[Items from a dataset]
==================================================
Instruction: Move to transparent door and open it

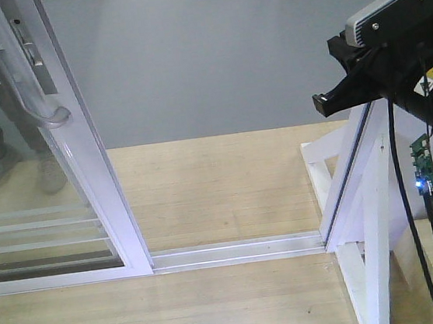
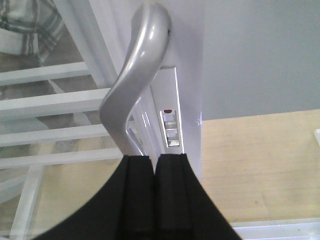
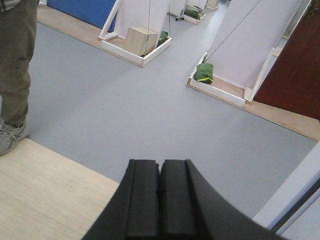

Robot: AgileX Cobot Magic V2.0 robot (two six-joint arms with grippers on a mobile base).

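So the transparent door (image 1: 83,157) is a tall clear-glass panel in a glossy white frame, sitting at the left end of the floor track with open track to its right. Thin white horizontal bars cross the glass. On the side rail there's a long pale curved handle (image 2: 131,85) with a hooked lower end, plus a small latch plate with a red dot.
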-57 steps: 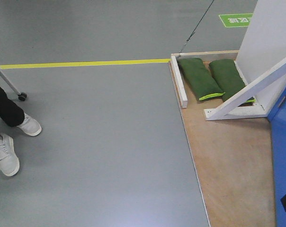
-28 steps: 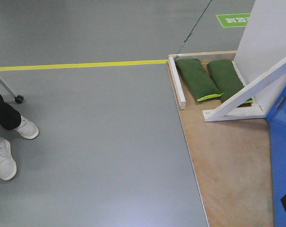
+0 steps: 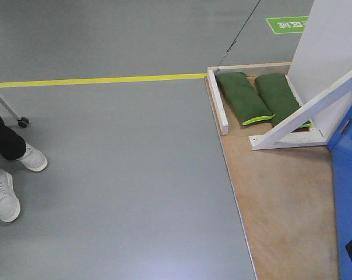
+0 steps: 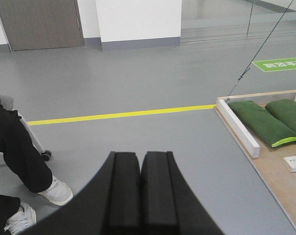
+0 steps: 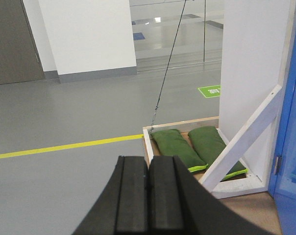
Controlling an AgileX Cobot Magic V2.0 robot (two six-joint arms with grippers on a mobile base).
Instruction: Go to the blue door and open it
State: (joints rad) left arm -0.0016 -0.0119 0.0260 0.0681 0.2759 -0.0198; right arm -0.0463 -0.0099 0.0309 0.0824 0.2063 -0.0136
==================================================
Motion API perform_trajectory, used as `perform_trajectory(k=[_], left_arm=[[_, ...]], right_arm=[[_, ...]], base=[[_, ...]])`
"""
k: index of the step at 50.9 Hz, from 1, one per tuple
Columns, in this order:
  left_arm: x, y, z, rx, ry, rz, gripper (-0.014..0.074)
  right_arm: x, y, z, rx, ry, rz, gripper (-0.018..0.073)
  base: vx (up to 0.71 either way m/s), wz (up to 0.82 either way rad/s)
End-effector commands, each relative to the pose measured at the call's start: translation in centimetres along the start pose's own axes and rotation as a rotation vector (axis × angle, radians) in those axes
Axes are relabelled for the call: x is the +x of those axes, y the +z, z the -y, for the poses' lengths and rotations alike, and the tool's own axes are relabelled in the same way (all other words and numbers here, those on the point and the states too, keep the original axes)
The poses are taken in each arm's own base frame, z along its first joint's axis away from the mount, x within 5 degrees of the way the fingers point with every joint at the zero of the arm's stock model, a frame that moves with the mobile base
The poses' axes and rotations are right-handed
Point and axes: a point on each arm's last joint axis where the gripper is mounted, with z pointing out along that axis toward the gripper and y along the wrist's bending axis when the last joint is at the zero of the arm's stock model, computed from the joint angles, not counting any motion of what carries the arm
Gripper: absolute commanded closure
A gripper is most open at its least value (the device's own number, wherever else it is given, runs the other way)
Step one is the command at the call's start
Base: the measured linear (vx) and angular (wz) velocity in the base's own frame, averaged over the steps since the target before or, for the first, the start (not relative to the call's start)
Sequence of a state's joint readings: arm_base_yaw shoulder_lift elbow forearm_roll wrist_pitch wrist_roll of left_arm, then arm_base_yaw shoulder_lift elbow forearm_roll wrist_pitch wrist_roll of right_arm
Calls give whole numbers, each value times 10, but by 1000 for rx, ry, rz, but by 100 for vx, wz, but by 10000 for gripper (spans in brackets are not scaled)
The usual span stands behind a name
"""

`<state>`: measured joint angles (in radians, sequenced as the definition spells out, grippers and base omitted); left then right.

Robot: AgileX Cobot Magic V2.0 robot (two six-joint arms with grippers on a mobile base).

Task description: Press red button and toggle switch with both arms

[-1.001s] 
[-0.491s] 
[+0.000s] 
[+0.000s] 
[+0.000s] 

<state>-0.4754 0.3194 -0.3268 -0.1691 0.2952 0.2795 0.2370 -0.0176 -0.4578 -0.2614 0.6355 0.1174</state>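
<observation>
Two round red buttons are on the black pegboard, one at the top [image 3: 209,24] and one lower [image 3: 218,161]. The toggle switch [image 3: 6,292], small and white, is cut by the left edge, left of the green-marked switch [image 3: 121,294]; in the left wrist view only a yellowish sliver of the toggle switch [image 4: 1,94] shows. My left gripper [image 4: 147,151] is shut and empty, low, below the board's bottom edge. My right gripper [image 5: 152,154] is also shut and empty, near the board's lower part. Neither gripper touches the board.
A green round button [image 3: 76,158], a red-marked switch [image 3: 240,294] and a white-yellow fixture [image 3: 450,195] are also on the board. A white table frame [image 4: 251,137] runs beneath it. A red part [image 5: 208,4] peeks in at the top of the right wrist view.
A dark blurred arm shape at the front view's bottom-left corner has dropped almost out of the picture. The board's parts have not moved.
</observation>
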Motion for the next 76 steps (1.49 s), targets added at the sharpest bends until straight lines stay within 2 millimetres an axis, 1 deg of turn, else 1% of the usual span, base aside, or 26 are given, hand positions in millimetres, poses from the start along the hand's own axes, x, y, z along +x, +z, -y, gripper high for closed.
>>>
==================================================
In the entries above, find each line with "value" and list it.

▸ **REPLY**
A gripper is most open at its least value (the device's own number, wherever else it is given, runs the other way)
Calls give whole numbers, each value times 10, but by 1000 for rx, ry, rz, but by 100 for vx, wz, but by 10000 for gripper (spans in brackets are not scaled)

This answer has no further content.